I had foster kids who called this 'nagging', but they knew what they could or could not do and what would happen if they made the wrong choice. They would come in the door and before they knew we knew what they had been 'up to', they were discussing the consequences. They knew them in advance. I knew I had hit home with a message when the kids started to finish the sentence. No kid, upon learning they were in trouble, could claim ignorance because I had heard them repeat that very rule.

They claim the average attention span for teens being 'talked to' is about 30 seconds, so that is the time you have to get messages across. If that is the case, a complete message needs to be broken down into small, short bits, and repeated often.

Teens dislike sermons so these short bursts are best. But more important than length is what you say. Being consistent means telling them the exact same thing in the exact same way. It is kind of like when you hear an advertising jingle for a product on TV. You begin to remember the exact words; the phrase goes together without even thinking about it. Have you noticed the new trend in advertisements? The first few weeks, or months, you get the complete ad with every gruesome detail. Later, on just the 'punch line' so to speak is the entire ad, but in your mind you have already filled in the blanks. It is the same with these 'little messages.'

Consistency would mean nothing to kids if it were only reserved for what and how we say it. You must follow through in practice. This means a parent should be very sure of what policies they want to implement. Consistency implies no change without a good reason. I have been a foster parent in organizations where every day saw policy changes. As foster parents, we were confused. Now, consider a foster child who has never had stability. Suddenly, the pattern is repeating itself and he does not know what the rules are anymore. Most foster kids came from families that were very inconsistent. For the first few years of parenting, these parents were often so lenient, set few rules, and never expected kids to pay consequences for their action. Suddenly, they decide it is time to be firm and go so far the other direction as to almost be abusive. They certainly are not realistic. It takes months before they admit this approach is not working and midstream; they change direction once again. Their kids are confused, and by this time probably dizzy.

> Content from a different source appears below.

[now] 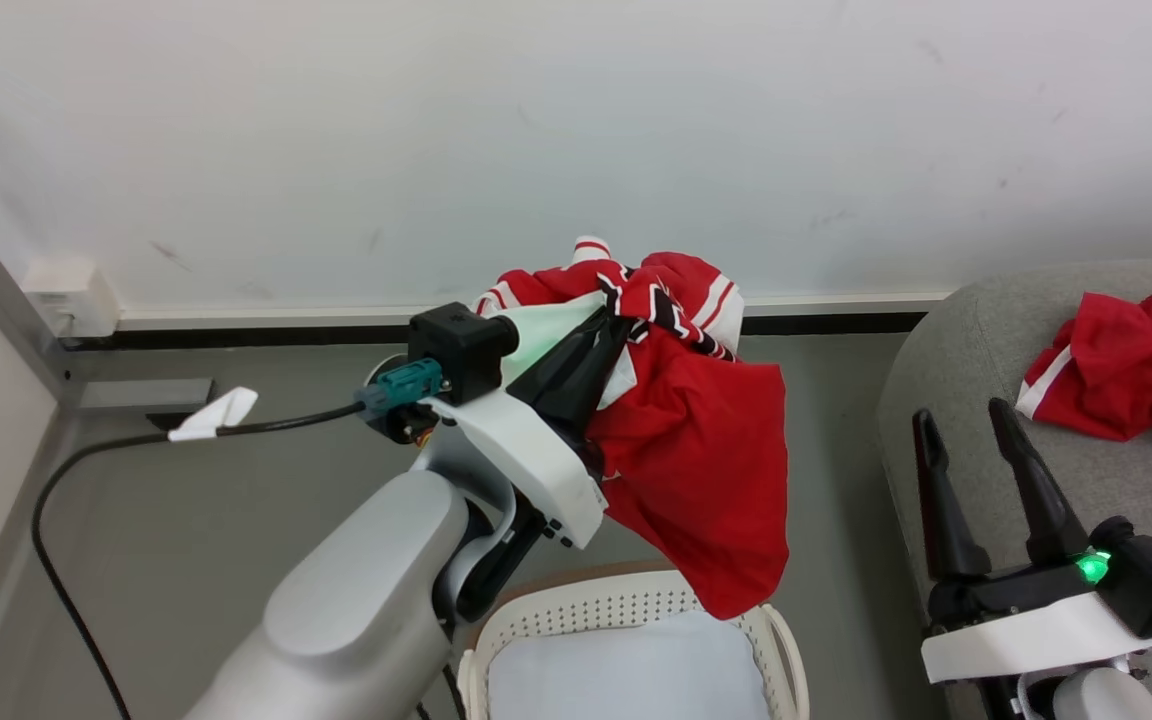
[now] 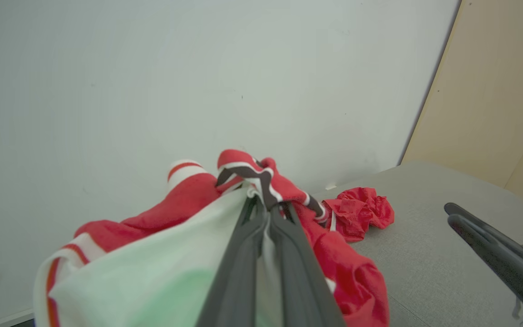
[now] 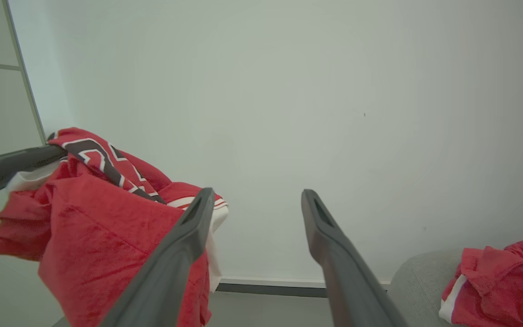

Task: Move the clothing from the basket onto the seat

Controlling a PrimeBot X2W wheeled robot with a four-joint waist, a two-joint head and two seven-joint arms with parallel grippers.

Another scenario is the parents who say if you do 'this'; you will be punished in 'this way'. When the kids do (let's say use drugs), the punishment for that is grounding for a month. Unfortunately, the kids are driving them crazy being inside and whining all the time so they let them out in two weeks. These kids have just learned not to believe what you say. They figure they should not worry about rules or consequences since you will weaken or they can 'get around you'. It is always better to keep grounding to a minimum that you can live with, but be consistent. I must admit this does not always work since I had one young man who was grounded for two weeks every time he got drunk. He had the pleasure of my company every two weeks. He would pay his consequence without complaining, then immediately go out and do it again. It eventually took treatment to help the situation, but we did not back down. This young man has since attached himself to our family and for all intents and purposes, he is our son. We all lived through it. I also in some rare instances allowed kids to 'work' their way out of grounding for both their and our sanity's sake. But the work was in addition to regular chores, time-consuming, and hard.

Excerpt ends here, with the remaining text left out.